## Exercise directions
All of the listing must be given again exactly, except that the images are dropped.

## The data
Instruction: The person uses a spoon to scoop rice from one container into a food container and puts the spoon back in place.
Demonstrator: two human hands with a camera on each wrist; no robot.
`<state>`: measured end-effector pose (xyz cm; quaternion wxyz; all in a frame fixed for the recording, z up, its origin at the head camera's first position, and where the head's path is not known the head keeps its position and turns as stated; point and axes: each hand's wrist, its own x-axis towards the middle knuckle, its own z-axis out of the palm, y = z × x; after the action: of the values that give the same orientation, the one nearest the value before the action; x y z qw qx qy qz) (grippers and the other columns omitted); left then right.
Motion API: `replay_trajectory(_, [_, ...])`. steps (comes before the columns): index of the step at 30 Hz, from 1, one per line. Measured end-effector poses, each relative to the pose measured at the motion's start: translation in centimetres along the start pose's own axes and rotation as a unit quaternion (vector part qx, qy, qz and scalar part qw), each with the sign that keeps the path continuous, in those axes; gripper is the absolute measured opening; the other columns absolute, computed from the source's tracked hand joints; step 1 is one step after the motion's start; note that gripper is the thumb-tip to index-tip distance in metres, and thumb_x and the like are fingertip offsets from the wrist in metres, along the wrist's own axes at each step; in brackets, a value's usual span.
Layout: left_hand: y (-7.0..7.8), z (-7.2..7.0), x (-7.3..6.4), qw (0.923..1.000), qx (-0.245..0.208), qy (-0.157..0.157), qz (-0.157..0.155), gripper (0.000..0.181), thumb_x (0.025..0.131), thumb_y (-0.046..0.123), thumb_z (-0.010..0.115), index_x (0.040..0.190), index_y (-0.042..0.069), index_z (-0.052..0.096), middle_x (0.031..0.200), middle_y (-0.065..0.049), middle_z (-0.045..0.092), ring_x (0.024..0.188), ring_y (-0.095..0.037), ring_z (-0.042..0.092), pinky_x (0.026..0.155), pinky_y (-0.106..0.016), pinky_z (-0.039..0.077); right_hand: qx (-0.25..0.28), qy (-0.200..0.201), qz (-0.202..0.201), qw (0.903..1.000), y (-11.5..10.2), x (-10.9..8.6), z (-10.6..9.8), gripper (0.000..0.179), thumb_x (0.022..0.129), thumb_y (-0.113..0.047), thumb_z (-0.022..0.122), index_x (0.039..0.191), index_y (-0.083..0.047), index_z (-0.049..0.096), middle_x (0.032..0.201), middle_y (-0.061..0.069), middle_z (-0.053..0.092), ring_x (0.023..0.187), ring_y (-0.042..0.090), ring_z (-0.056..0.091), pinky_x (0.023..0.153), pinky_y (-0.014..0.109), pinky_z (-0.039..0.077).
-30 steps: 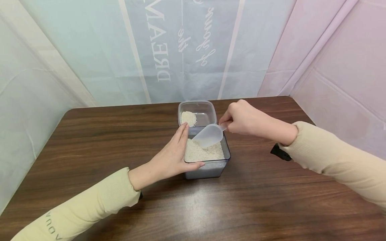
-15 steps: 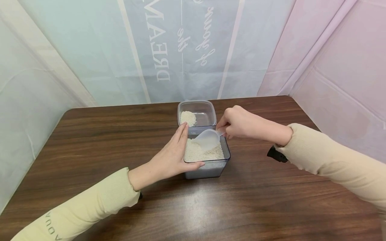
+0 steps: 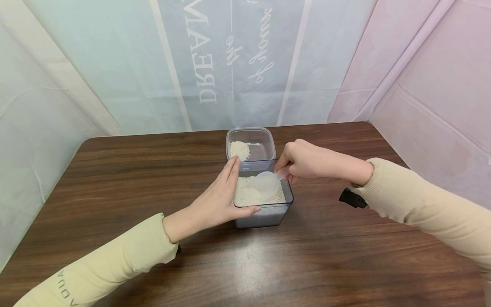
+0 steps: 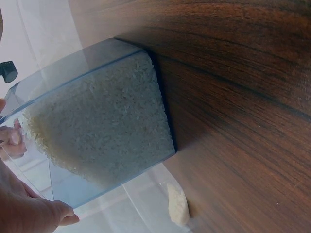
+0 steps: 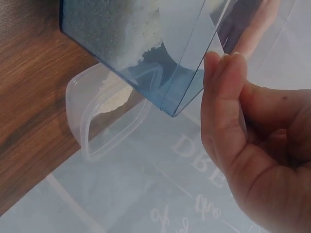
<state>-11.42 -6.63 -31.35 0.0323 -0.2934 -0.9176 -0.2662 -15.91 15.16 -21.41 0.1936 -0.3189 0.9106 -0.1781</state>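
A tall clear bluish container (image 3: 262, 216) stands on the table, filled with white rice (image 4: 107, 111) to a little below its rim. My left hand (image 3: 218, 198) holds the container's left side, thumb over the near rim and fingers stretched along the far part. With fingers and thumb my right hand (image 3: 304, 160) pinches the short handle of a translucent white scoop (image 3: 266, 185) over the far right rim. The scoop's bowl is inside the container, down in the rice and partly sunk. Through the wall, the right wrist view shows the scoop blurred.
Just behind the tall container sits a smaller, low clear plastic tub (image 3: 264, 145) with a small heap of rice (image 3: 239, 150) at its left. Both stand on a dark brown wooden table (image 3: 153, 170). A fabric backdrop (image 3: 245, 64) with lettering hangs beyond the far edge.
My right hand has moved down and slightly nearer, and the scoop has gone lower into the rice, its bowl levelling out. The left hand and both containers have stayed in place.
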Motion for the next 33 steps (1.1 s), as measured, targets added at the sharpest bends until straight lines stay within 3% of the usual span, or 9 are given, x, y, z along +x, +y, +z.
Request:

## Solution to the exercise
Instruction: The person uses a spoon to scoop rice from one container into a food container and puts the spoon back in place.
Demonstrator: two human hands with a camera on each wrist; no robot.
`<state>`: measured end-effector pose (xyz cm; quaternion wxyz; all in a frame fixed for the recording, z up, its origin at the head camera's first position, and where the head's path is not known the head keeps its position and turns as stated; point and axes: each hand's wrist, its own x-axis towards the middle knuckle, its own z-axis out of the palm, y = z × x; after the action: of the values that give the same orientation, the one nearest the value before the action; x y z qw qx qy qz) (grippers and the other columns omitted); left then right.
Motion API: `replay_trajectory(_, [_, ...])`. steps (comes before the columns): index of the step at 30 Hz, from 1, one per line. Measured end-effector poses, each relative to the pose measured at the motion's start: translation in centimetres along the start pose's own axes and rotation as a unit quaternion (vector part qx, qy, qz and scalar part qw), each with the sign that keeps the path continuous, in those axes; gripper is the absolute measured opening; the other columns absolute, computed from the source's tracked hand joints; step 1 is one step after the motion's start; note that gripper is the thumb-tip to index-tip distance in metres, and thumb_x and the like are fingertip offsets from the wrist in metres, along the wrist's own axes at each step; in brackets, a value's usual span.
Layout: left_hand: y (-7.0..7.8), z (-7.2..7.0), x (-7.3..6.4), qw (0.923..1.000), qx (-0.245..0.208), qy (-0.157..0.157), qz (-0.157..0.155), gripper (0.000..0.181), thumb_x (0.025..0.131), thumb_y (-0.046..0.123), thumb_z (-0.010..0.115), index_x (0.040..0.190), index_y (-0.042..0.069), index_z (-0.052..0.096), middle_x (0.031..0.200), middle_y (-0.065..0.049), middle_z (-0.045..0.092), ring_x (0.024..0.188), ring_y (-0.095..0.037), ring_z (-0.042..0.092), pinky_x (0.026..0.155), pinky_y (-0.106..0.016), pinky_z (-0.039..0.077); right_hand: qx (-0.25..0.28), qy (-0.200..0.201), qz (-0.202..0.201), qw (0.903..1.000), y (-11.5..10.2), x (-10.9..8.6), z (-10.6..9.8), gripper (0.000..0.179), thumb_x (0.022..0.129), thumb_y (-0.113..0.047), thumb_z (-0.022..0.122), index_x (0.039..0.191), index_y (-0.083..0.047), index_z (-0.049..0.096), middle_x (0.032..0.201), middle_y (-0.061..0.069), middle_z (-0.053..0.092), ring_x (0.023..0.187), ring_y (-0.042..0.090), ring_z (-0.056..0.091), pinky_x (0.023..0.153), pinky_y (-0.014..0.109), pinky_z (-0.039..0.077).
-30 steps: 
-15 steps: 
+0 steps: 
+0 steps: 
+0 steps: 
<state>-11.42 -6.63 -31.35 0.0323 -0.2934 -0.9176 -0.2662 -15.91 15.16 -21.41 0.1936 -0.3189 0.9106 -0.1781</state>
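A tall clear bluish container (image 3: 262, 216) stands on the table, filled with white rice (image 4: 107, 111) to a little below its rim. My left hand (image 3: 218, 198) holds the container's left side, thumb over the near rim and fingers stretched along the far part. With fingers and thumb my right hand (image 3: 304, 160) pinches the short handle of a translucent white scoop (image 3: 266, 185) over the far right rim. The scoop's bowl is inside the container, down in the rice and partly sunk. Through the wall, the right wrist view shows the scoop blurred.
Just behind the tall container sits a smaller, low clear plastic tub (image 3: 264, 145) with a small heap of rice (image 3: 239, 150) at its left. Both stand on a dark brown wooden table (image 3: 153, 170). A fabric backdrop (image 3: 245, 64) with lettering hangs beyond the far edge.
My right hand has moved down and slightly nearer, and the scoop has gone lower into the rice, its bowl levelling out. The left hand and both containers have stayed in place.
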Motion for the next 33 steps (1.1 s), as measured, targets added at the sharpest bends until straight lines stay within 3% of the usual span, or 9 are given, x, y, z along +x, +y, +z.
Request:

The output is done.